Makes you write code like this...
if ((ent = dynamic_cast(what)) && ent->GetGISClass() == gis_Composite) true;
At least C++ isn't judgmental.

Monday, March 07, 2011

Instancing Numbers


A quick stat on instancing performance. There are a lot of OpenGL posts with developers posting their instancing performance numbers, and others asking, so here's X-Plane.

On a 2.8 ghz Mac Pro (a few years old) with an ATI 4870 and OS X 10.6.6, we can push 87,000 meshes at just under 60 fps using instancing. The average instance call is pushing 32 instances per draw call.

Don't Go Anywhere!

I'm debugging X-Plane's autogen engine. In debug mode, with no inlining, optimizations, and a pile of safety checks, the autogen engine is not very fast. Fortunately, my main development machine has 8 cores, and the autogen engine is completely thread-crazy. The work gets spooled out to a worker pool and goes...well, about 8 times as fast.

All is good and I'm sipping my coffee when I hit a break-point. Hrm...looks like we have a NaN. Well, we divided by a sum of some elements of a vector. What's in the vector?
print ag_block.spellings_s.[0].widths[1]
Ah...8 tiles. At this point I am already dead. If you've debugged threaded apps you already know what went wrong:
  • The array access operator in vector is really a function call (particularly in debug mode - we jam bounds checks in there).
  • GDB has to let the application 'run' to run the array operator, and at that instant, the sim's thread can switch.
  • The new thread will run until it hits some kind of break-point.
  • If you have 8 threads running the same operation, you will hit the break point you expect...but from the wrong thread.
To say this makes debugging a bit confusing is an understatement.

A brute force solution is to turn off threading - in X-Plane you can simply tell the sim that your machine has one core using the command line. But that means slow load times.

Fortunately gdb has these clever commands:
set scheduler-locking on
set scheduler-locking off
When you set scheduler locking on, the thread scheduler can't jump threads. This is handy before an extended inspection session with STL classes. You can apparently put the scheduler into 'step' mode, which will switch on run but not on step, but I haven't needed that yet.

Sunday, March 06, 2011

CSM for Dummies

This quote from NVidia's GPU Programming Guide amused me:
There are many techniques available.
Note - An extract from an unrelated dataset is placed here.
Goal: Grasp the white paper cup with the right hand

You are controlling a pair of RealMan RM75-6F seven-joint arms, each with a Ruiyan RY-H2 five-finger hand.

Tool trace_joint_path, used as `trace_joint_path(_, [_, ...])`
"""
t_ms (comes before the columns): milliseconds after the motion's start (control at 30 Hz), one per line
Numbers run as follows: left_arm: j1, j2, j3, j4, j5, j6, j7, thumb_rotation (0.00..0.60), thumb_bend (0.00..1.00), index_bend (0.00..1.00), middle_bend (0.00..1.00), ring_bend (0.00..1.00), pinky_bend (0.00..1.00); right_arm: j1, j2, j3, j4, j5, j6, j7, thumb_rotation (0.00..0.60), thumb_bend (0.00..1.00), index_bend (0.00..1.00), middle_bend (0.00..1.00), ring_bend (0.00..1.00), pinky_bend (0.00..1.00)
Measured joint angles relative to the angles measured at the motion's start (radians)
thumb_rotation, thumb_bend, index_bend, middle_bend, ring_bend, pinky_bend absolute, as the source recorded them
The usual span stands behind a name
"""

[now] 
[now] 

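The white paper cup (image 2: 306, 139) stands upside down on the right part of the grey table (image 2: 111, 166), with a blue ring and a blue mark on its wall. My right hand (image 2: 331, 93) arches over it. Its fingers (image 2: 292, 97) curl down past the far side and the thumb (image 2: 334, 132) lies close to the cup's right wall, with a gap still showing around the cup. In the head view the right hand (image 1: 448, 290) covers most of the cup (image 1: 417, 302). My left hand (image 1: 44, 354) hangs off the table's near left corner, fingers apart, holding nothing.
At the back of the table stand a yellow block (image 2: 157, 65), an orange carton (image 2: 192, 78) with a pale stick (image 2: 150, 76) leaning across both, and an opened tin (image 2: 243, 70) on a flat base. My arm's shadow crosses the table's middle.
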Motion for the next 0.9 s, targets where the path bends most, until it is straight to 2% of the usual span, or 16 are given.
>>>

However, the general recommendation is
that unless you know what you are doing you should just implement simple
multi-tap cascaded shadow maps.
Or put another way:
If you have no idea what the hell you're doing, try cascaded shadow maps -- what could go wrong?
Oh wait, X-Plane 10 uses CSM. Well, I guess that's for the best...

(The guide also suggests that "3 levels are sufficient to provide good shadow detail for any scene." Have they seen our scene graph?)